From: “Anti-Severe Acute Respiratory Syndrome Coronavirus 2 Immune Response to Cancer Onset via Molecular Mimicry and Cross-Reactivity” (2021)
https://doorlesscarp953.substack.com/p/autoantibodies-against-at-least-19
And why we need to be testing for these too:
…anti-tumour suppression gene antigens are detected before the diagnosis of the cancer or in the early stages of the malignant disease, suggesting a potential diagnostic or prognostic role.
From: “Cancer and autoimmunity: autoimmune and rheumatic features in patients with malignancies” (2001)
One hope is that in time, if you limit your exposure to spike protein your tumour suppressors may recover and if you do have any early stage cancers then these could be inhibited.
But hope isn’t a strategy. Viral spike protein or mRNA gene agents aren’t going to disappear any time soon and we need further studies. And spike protein induced BRD4 expression can lead to yet more oncogenic mutations itself:
Key takes from “Cancer-Associated Mutations but No Cancer: Insights into the Early Steps of Carcinogenesis and Implications for Early Cancer Detection52“ (2019), emphasis mine:
Two main features have emerged. First, somatic mutations are highly prevalent, to the extent that it is unlikely for any two somatic cells to have the exact same genome [4].

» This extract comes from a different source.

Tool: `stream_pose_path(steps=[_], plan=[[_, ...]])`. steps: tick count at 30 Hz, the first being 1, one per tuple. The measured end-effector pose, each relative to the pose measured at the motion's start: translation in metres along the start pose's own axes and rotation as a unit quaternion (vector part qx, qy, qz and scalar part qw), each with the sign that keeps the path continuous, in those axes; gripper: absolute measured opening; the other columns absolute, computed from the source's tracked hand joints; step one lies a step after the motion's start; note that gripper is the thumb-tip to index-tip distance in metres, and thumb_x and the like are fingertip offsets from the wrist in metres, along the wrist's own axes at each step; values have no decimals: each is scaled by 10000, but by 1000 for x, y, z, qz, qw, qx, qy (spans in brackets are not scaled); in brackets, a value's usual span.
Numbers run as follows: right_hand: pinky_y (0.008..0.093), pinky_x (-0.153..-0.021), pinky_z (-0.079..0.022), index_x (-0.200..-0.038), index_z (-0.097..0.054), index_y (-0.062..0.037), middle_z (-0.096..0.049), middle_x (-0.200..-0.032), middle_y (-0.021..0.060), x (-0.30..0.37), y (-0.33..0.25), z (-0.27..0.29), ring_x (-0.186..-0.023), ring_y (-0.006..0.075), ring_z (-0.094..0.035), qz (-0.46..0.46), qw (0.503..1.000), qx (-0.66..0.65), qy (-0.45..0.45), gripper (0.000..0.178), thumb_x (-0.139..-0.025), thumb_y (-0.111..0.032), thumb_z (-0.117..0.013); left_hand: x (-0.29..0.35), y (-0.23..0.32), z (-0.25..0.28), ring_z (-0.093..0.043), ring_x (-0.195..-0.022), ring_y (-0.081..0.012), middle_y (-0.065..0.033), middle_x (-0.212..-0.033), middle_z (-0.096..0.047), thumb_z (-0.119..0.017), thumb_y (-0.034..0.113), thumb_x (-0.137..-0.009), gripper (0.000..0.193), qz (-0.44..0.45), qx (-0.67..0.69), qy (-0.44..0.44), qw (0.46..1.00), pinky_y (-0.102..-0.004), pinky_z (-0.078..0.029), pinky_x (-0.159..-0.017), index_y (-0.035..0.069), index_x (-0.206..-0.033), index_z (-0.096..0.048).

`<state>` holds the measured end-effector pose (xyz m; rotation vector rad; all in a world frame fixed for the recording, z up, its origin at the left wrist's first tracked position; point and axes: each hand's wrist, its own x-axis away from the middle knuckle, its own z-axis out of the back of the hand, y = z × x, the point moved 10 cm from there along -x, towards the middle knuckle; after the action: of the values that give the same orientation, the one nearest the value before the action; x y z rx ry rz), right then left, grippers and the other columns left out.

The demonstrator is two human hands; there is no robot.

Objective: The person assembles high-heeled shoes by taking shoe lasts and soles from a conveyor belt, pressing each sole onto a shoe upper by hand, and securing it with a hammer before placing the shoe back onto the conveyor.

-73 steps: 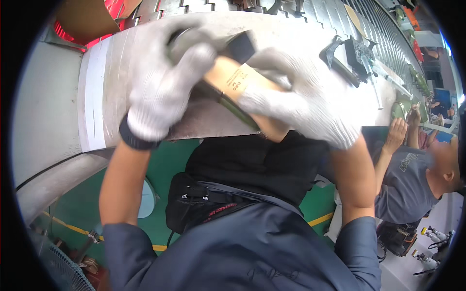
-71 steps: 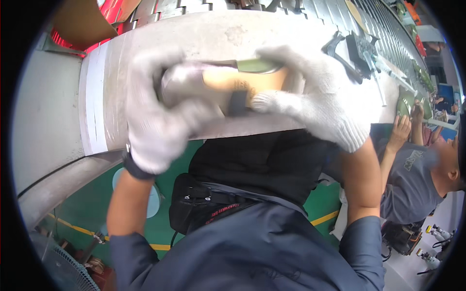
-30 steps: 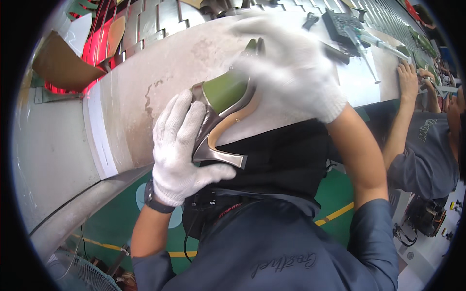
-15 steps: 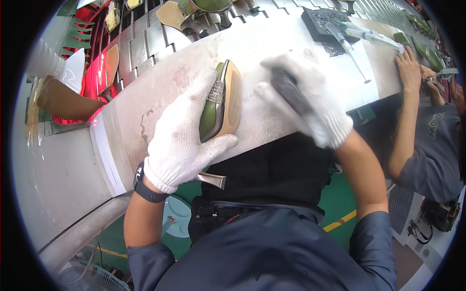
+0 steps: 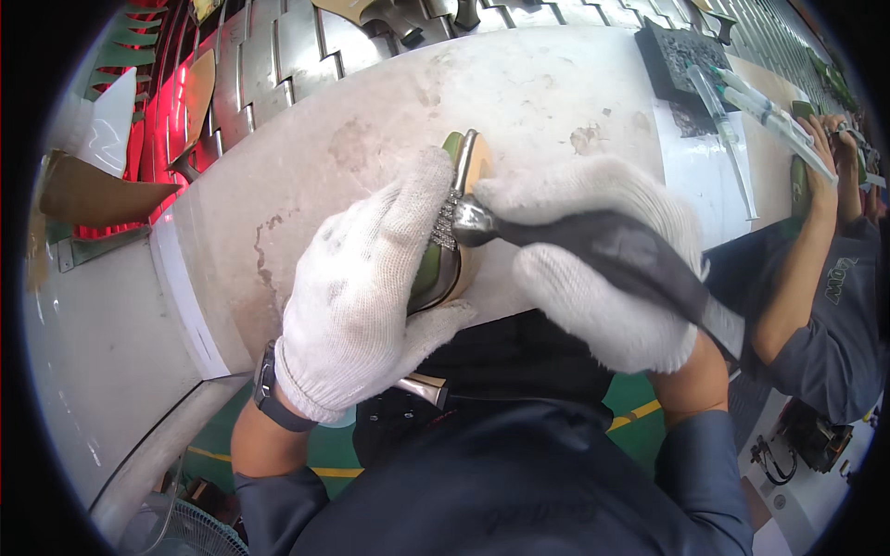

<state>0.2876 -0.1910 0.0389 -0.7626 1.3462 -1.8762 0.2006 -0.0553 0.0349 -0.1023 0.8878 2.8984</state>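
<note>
A green high-heeled shoe (image 5: 429, 278) with a glittering stone band lies on its side at the table edge. My left hand (image 5: 362, 264), in a white knit glove, is wrapped round it, and its metallic heel (image 5: 426, 389) sticks out below the wrist. In my gloved right hand (image 5: 593, 315) is a hammer (image 5: 603, 239) with a dark handle. Its round metal head (image 5: 474, 222) is against the shoe's side, at the band beside the sole edge. The hammer head covers part of the tan sole. My left palm hides much of the upper.
Across the far side runs a metal slat conveyor (image 5: 278, 56) with shoes on it. Syringes (image 5: 728, 139) and a black block (image 5: 681, 69) lie at the right, near a co-worker's arm (image 5: 793, 250). A brown curved piece (image 5: 102, 195) stands at the left.
My right hand has brought the hammer left and down against the shoe. The shoe and my left hand have shifted slightly in the picture, with the whole view.
</note>
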Motion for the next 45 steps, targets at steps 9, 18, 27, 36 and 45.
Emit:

Second, a large proportion of these mutations occur in cancer genes and harbor signs of positive selection [3], supporting the striking conclusion that ‘clonal evolutionary processes typically thought of as operative only in neoplasia are, in fact, a ubiquitous part of normal aging’ [5].

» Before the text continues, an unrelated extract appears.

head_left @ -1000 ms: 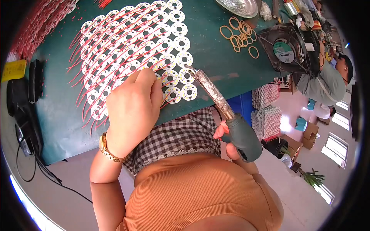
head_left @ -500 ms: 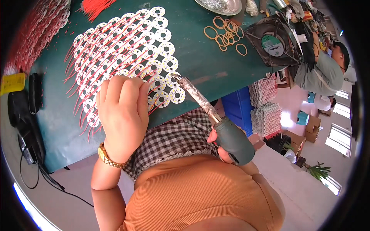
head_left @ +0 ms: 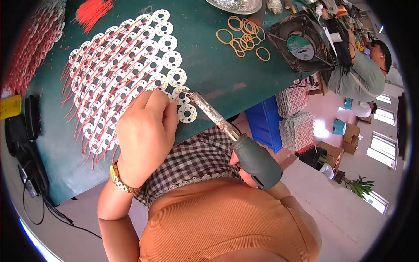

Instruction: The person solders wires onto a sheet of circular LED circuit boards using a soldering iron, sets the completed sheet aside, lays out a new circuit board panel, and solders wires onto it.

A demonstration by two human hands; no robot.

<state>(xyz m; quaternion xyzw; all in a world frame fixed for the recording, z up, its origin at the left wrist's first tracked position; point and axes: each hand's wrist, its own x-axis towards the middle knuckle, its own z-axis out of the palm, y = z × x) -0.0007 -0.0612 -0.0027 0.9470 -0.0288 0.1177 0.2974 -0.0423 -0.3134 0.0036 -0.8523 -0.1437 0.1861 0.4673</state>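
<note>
— Left hand (head_left: 146, 131)?
— Resting palm-down on the green table (head_left: 214, 70), fingers curled together, fingertips (head_left: 168, 102) pressed at the near edge of the sheet of round white LED boards (head_left: 126, 74). Gold wristwatch (head_left: 120, 179) on the wrist. Whether anything is pinched under the fingertips: cannot tell, hidden by the hand itself.

— Right hand (head_left: 242, 168)?
— Mostly hidden, only fingers showing, wrapped tight around the dark green grip of a soldering iron (head_left: 231, 135). Foil-wrapped shaft slanting up and left, tip touching or just above the boards right beside the left fingertips.

— Boards themselves?
— Spread in diagonal rows across the left half of the table, overlapping slightly, thin red wires (head_left: 91, 87) running out from them toward the left and lower left. One loose board (head_left: 187, 113) just below the iron's shaft, near the table's edge.

— Around that?
— Bundle of red wire (head_left: 91, 11) at the top left. Scatter of tan rubber bands (head_left: 242, 37) at the top, well apart from the hands. Black square fan (head_left: 301, 43) just right of the bands. Metal dish (head_left: 235, 5) at the top edge. Black cables and a black box (head_left: 30, 144) along the left rim. Another person in a grey-green top (head_left: 358, 76) seated at the far right. Stacks of white boards (head_left: 297, 118) and a blue crate (head_left: 264, 122) below the table edge.
</note>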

The first reports of extensive cancer mutations in patients without cancer occurred in 2014 when three groups simultaneously reported mutations in leukemia genes in the blood of ~10% of healthy individuals aged 65 or older [11-13].
Read that twice:
This phenomenon, called clonal hematopoiesis of indeterminate potential (CHIP) [14], was not initially observed in younger individuals. However, the subsequent use of ecNGS revealed the presence of CHIP in 3% of individuals aged 20–29 [15] and 95% of individuals aged 50–60 [16].
Sequencing of induced pluripotent stem cells and single-cell analysis from leukocytes across a wide range of ages (newborn to centenarians) has demonstrated the presence of somatic mutations in cells from all individuals of all ages [17,18]. These mutations often affected genes or loci implicated in cancer, increased near linearly with age, and, in one study [18], were associated with increased risk of leukemia and mortality.
In a groundbreaking report in 2015, Martincorena et al. reported the presence of thousands of clones harboring cancer-associated mutations in normal skin of four individuals aged 55 to 73 [19], demonstrating that the phenomenon is not limited to the hematopoietic compartment.
Mutations in the TP53 gene were found at a very low level (~0.01%) in all the women they tested, aged 32-85, with and without ovarian cancer.
By “positively selected” they mean that throughout life TP53 mutations progressively transition from being evenly distributed throughout the gene to forming clustered cancer-like mutations, through cumulative selection:
…their frequency increased with age. In addition, these mutations were primarily nonsynonymous, clustered in common TP53 mutational hotspots, and were frequently predicted to be inactivating, strongly suggesting that they were positively selected.
We are all sitting on a potential cancer time bomb. It makes me look at my own health in a different light:
Since the publication of these initial reports, several additional studies have documented the presence of cancer-associated mutations in a variety of normal solid tissues and benign conditions, including esophagus [23,24], colon [25], brain [26], endometrium [27-30], several gynecological tissues [29], and a comprehensive set of 29 human tissues [31]. These findings are quickly expanding and reshaping our understanding of human carcinogenesis.
The authors then ask:
Given the high frequency of positively selected clones in normal tissue, why is clinically diagnosed cancer not more common in the human population?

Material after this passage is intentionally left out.